TASK :: Lift out all lines below that contain "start".

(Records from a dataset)

* * * *

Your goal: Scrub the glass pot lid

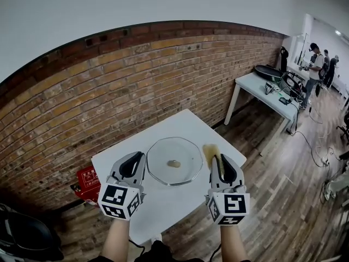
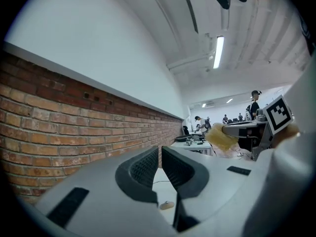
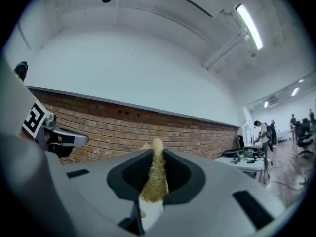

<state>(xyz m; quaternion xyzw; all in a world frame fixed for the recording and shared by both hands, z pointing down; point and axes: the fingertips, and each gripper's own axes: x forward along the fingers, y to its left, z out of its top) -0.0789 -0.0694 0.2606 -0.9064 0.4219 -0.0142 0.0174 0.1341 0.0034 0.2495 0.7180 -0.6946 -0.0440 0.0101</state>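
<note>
Your glass pot lid [image 1: 163, 153] lies flat near the middle of the white bench [image 1: 182, 123], a little toward the far edge, with its small knob [image 1: 174, 163] showing at the centre. Nothing rests on it and neither tool touches it.

Your left tool [image 1: 136, 158] hangs over the bench near the left corner, just beside the lid's left rim. Its jaws are drawn together with only a sliver of gap, and there is nothing between them.

Your right tool [image 3: 157, 151] is clamped on a yellow sponge [image 3: 155, 177], which is squeezed thin between the pads and pokes out past the tips. This tool is above the bench near the right corner, just off the lid's right rim, with the sponge clear of the glass.

A brick wall [image 1: 109, 91] runs behind the far edge of the bench. A red box [image 1: 87, 182] sits on the floor beside the left corner. Well apart to the right, a second white bench [image 1: 252, 85] carries a dark pan [image 1: 268, 71], and people stand beyond it
</note>
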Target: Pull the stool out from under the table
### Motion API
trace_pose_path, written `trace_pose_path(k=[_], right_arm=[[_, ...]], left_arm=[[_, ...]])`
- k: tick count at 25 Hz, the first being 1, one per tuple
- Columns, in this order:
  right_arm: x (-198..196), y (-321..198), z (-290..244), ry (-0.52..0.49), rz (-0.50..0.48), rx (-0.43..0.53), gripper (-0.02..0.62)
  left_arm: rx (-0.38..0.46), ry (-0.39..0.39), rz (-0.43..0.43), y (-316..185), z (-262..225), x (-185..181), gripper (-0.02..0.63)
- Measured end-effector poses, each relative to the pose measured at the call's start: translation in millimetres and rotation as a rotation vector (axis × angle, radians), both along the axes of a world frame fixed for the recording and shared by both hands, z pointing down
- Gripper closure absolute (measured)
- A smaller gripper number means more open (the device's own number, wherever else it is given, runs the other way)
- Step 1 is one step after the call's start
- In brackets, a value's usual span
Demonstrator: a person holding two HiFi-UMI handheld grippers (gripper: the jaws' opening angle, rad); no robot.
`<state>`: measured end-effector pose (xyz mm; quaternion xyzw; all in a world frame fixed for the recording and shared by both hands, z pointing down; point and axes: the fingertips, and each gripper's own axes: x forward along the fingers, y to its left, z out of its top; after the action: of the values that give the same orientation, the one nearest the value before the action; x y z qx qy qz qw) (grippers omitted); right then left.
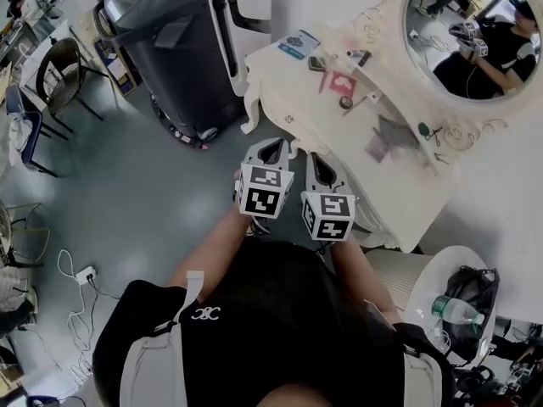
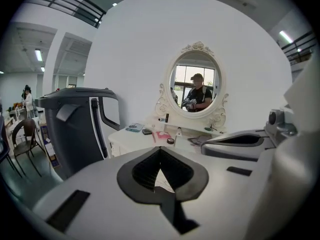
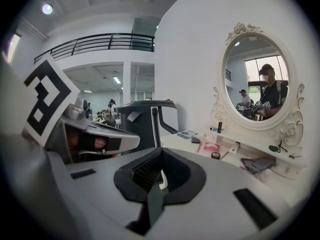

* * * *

SOLUTION ::
- Measured end-effector poses, each relative to the pose measured at the call's start: translation in millimetres and rotation as a rotation vector (axis × angle, radians), both along the axes of a world frame fixed for the recording and shared by both hands, z pointing down
- Step 1 is one step after the call's start

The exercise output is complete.